### YOUR OBJECTIVE
Each line of the entries that contains the word "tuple" adds one. Reply with the resulting number only.

************

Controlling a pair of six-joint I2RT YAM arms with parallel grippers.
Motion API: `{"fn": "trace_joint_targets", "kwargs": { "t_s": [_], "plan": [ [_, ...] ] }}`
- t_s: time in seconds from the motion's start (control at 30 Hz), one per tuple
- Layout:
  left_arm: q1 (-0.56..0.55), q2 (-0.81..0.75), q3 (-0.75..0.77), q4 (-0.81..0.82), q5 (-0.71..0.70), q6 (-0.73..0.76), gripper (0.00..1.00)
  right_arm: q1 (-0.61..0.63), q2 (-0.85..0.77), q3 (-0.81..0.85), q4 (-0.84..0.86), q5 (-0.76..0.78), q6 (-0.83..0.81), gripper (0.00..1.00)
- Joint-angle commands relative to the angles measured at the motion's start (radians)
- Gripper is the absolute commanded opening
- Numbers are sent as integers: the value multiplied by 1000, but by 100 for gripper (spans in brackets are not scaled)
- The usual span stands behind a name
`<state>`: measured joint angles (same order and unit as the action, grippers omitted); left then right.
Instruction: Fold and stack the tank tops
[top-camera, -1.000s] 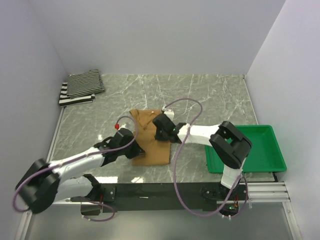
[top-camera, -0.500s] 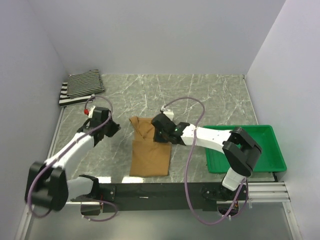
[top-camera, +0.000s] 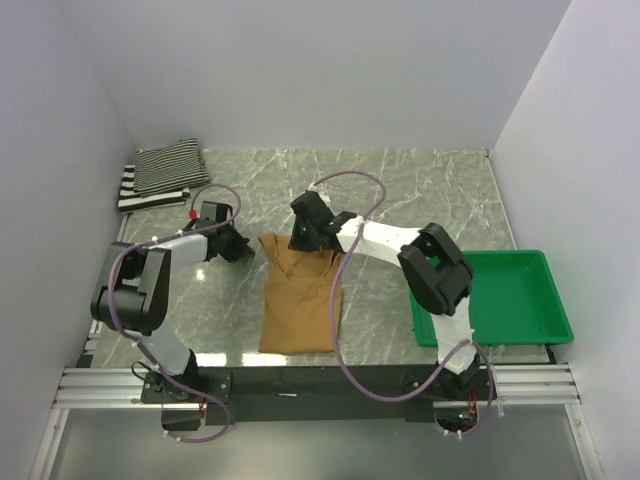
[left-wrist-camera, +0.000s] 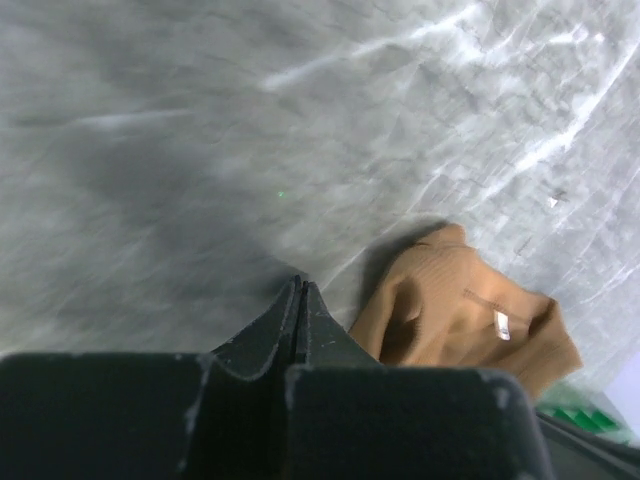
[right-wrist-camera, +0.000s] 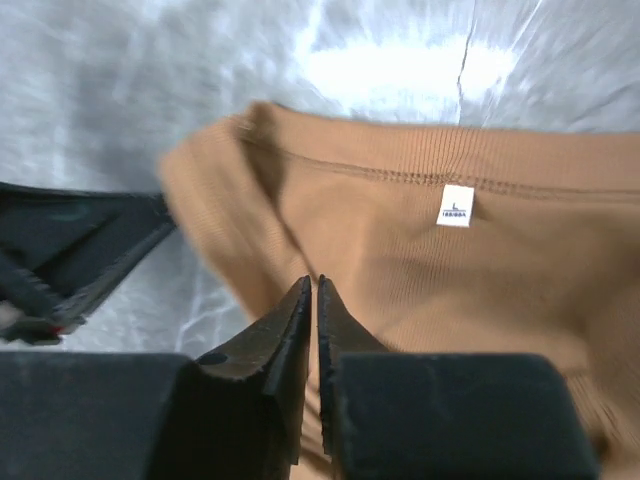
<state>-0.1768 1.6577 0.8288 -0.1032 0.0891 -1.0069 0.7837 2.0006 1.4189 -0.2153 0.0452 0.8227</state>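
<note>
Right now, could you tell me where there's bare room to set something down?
Free: marble behind the tan top, and between it and the tray. Crowded: its far edge, with left hand and right hand.

White links (top-camera: 380, 238) alternating with black joints (top-camera: 437, 268), purple cables (top-camera: 347, 177) looping loosely, red dot (top-camera: 190, 213), possibly a button, showing by the left gripper (left-wrist-camera: 299, 285).
</note>
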Motion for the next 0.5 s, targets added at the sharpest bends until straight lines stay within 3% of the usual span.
{"fn": "trace_joint_targets", "kwargs": {
  "t_s": [0.0, 0.47],
  "plan": [
    [-13, 48, 55, 86, 69, 17, 1, -24, 56, 61, 56, -105, 41, 12],
    [-62, 45, 107, 149, 130, 1, 1, -57, 177, 129, 145, -218, 141, 9]
  ]
}}
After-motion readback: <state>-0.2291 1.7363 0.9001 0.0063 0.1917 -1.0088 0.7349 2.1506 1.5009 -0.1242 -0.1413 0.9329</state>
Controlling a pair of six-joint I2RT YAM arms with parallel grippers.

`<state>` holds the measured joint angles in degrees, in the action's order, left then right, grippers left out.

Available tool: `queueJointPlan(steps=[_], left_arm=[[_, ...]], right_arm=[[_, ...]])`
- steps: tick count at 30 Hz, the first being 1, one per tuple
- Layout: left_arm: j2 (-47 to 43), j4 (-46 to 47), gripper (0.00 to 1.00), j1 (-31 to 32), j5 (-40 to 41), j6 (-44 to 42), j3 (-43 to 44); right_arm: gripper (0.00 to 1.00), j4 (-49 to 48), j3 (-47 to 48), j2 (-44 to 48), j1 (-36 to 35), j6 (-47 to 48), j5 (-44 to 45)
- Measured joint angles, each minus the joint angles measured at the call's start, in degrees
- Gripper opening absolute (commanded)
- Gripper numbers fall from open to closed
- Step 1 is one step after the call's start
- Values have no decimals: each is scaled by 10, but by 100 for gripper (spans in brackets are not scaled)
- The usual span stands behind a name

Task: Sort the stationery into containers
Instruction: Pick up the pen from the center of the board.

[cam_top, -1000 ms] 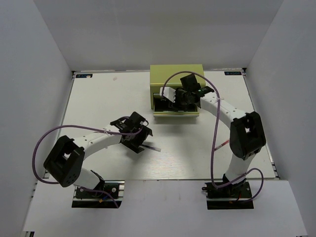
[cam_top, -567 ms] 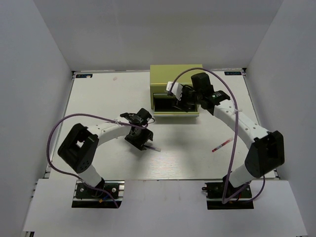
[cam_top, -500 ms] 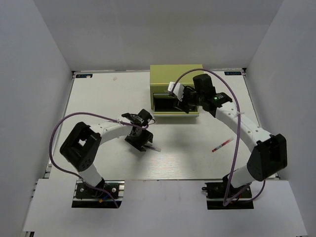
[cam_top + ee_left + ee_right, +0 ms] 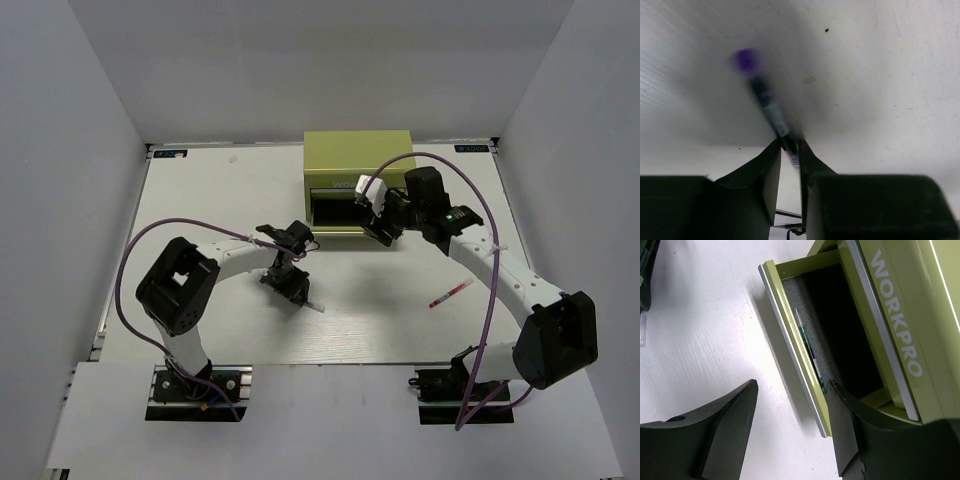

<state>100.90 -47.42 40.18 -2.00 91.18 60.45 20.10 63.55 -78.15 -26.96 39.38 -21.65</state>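
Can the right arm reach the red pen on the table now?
Probably yes: the red pen lies uncovered on the table, clear of the chest, and the right gripper is open and empty.

The chest [image 4: 357, 150] is olive painted metal with a smooth, faintly satin sheen and raised white lettering [image 4: 895, 315]. Its drawer [image 4: 789, 337] holds a dark grey, rough, felt-like lining [image 4: 792, 292], on which a thin green pen [image 4: 807, 347] glints glossy. The table [image 4: 875, 65] is matt white with a fine wood-like grain, small specks and scuffs. The fingers [image 4: 725, 415] of the right gripper [image 4: 792, 385] and the left gripper [image 4: 789, 149] are matt black plastic, and the blurred pen [image 4: 767, 107] at the left one looks like shiny plastic.
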Motion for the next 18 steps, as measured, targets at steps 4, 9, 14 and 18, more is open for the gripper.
queueJointPlan(steps=[4,9,14,18], left_arm=[[6,-8,22,-1,-9,-1,5],[6,-15,12,1,1,-3,11],[-13,-12,0,5,40,-27,44],[-73,26,0,5,73,-46,68]], right_arm=[[69,-6,-19,19,3,-15,0],[90,-20,-41,37,10,-43,10],[87,-30,-63,53,28,-75,26],[79,-32,-73,58,46,-92,27]])
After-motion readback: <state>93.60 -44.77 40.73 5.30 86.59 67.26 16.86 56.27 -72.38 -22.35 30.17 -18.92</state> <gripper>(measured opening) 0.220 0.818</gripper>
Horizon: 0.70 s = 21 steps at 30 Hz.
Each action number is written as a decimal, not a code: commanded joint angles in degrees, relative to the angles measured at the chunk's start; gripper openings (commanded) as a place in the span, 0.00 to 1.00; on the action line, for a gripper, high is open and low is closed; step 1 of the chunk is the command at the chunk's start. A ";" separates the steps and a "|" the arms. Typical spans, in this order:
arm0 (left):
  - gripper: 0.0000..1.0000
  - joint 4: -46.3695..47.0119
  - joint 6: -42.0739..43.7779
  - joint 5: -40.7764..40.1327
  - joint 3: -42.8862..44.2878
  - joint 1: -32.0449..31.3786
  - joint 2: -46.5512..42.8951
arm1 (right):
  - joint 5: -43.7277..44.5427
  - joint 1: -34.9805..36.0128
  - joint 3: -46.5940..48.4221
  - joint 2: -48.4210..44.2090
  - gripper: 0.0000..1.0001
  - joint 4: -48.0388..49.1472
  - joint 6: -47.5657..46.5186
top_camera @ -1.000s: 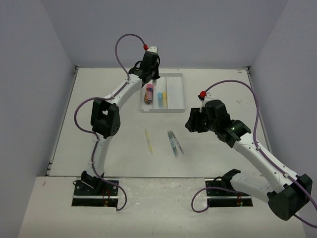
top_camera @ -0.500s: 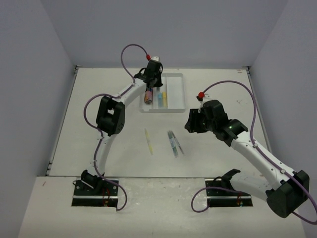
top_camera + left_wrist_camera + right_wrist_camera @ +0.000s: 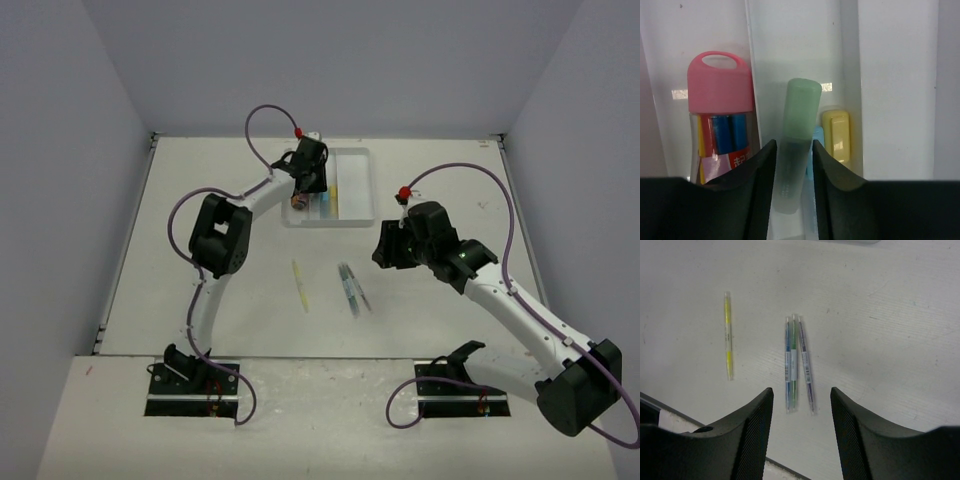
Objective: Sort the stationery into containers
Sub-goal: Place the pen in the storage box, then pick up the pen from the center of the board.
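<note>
- In the left compartment of the clear tray (image 3: 358, 190): pink glue-stick tube (image 3: 720, 115), lying lengthwise.
- On the table (image 3: 200, 250), nearer the arm bases than the tray: thin pale yellow pen (image 3: 728, 335), lying alone.
- Left gripper (image 3: 794, 144) low over the tray's middle compartment, fingers close on either side of a mint green marker (image 3: 800, 115); clamped or merely flanking, cannot tell.
- Beside that marker, same compartment: light blue marker (image 3: 817, 137), mostly hidden, and yellow marker (image 3: 836, 137).
- Right of the yellow pen: three thin dark pens (image 3: 799, 362), side by side, parallel.
- Right gripper (image 3: 801, 390) hovering above those pens, jaws apart, holding nothing.
</note>
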 commanded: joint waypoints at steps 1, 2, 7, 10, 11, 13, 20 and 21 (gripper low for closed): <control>0.49 2.93 -1.04 0.53 -1.46 -0.29 -5.44 | -0.70 -0.31 0.64 -0.37 0.52 1.92 0.70; 0.52 2.95 -1.08 0.58 -1.55 -0.46 -5.88 | -0.67 -0.31 0.77 -0.10 0.52 1.98 0.69; 0.67 3.02 -0.75 0.53 -1.98 -2.47 -9.57 | -1.66 -0.31 1.42 4.47 0.51 2.20 0.01; 0.82 3.29 -0.53 -0.83 -3.91 -4.10 -15.62 | -3.23 0.01 1.83 10.94 0.45 1.11 -1.23; 0.91 3.67 -0.46 -1.44 -5.11 -4.75 -17.94 | -3.25 0.43 1.95 12.80 0.44 0.54 -1.59; 1.00 4.65 -0.46 -3.12 -8.83 -5.67 -23.14 | -0.67 2.18 2.16 15.62 0.44 -0.66 -1.67; 1.00 9.08 -0.71 -5.32 -31.09 -6.31 -46.74 | 3.39 8.43 1.30 21.57 0.44 -0.77 -0.72; 1.00 9.00 -0.61 -5.44 -33.95 -6.32 -49.25 | 3.54 8.89 1.50 22.55 0.43 -0.79 -0.70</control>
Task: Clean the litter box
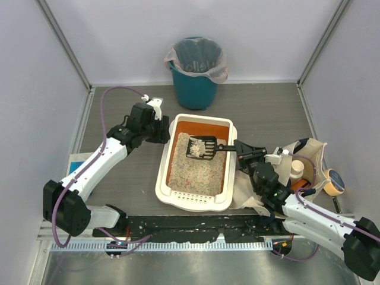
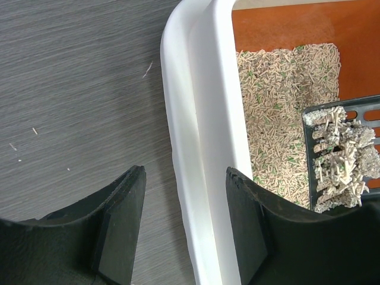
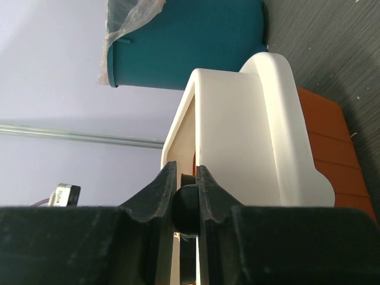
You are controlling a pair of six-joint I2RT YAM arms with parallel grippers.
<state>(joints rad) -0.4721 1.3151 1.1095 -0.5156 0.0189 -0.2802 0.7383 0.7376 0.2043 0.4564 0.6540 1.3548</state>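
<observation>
The litter box is a cream-white tray with orange inner walls, holding beige pellet litter in the middle of the table. A black slotted scoop hangs just above the litter, carrying a grey clump. My right gripper is shut on the scoop's black handle, outside the box's right wall. My left gripper straddles the box's left rim. Its jaws stand apart, and bare table shows between the outer finger and the rim.
A teal bin with a plastic liner stands behind the box against the back wall. A beige tote bag with bottles and a yellow roll lie at the right. A blue sheet lies at the left wall.
</observation>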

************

### REPLY TO THE EXERCISE
2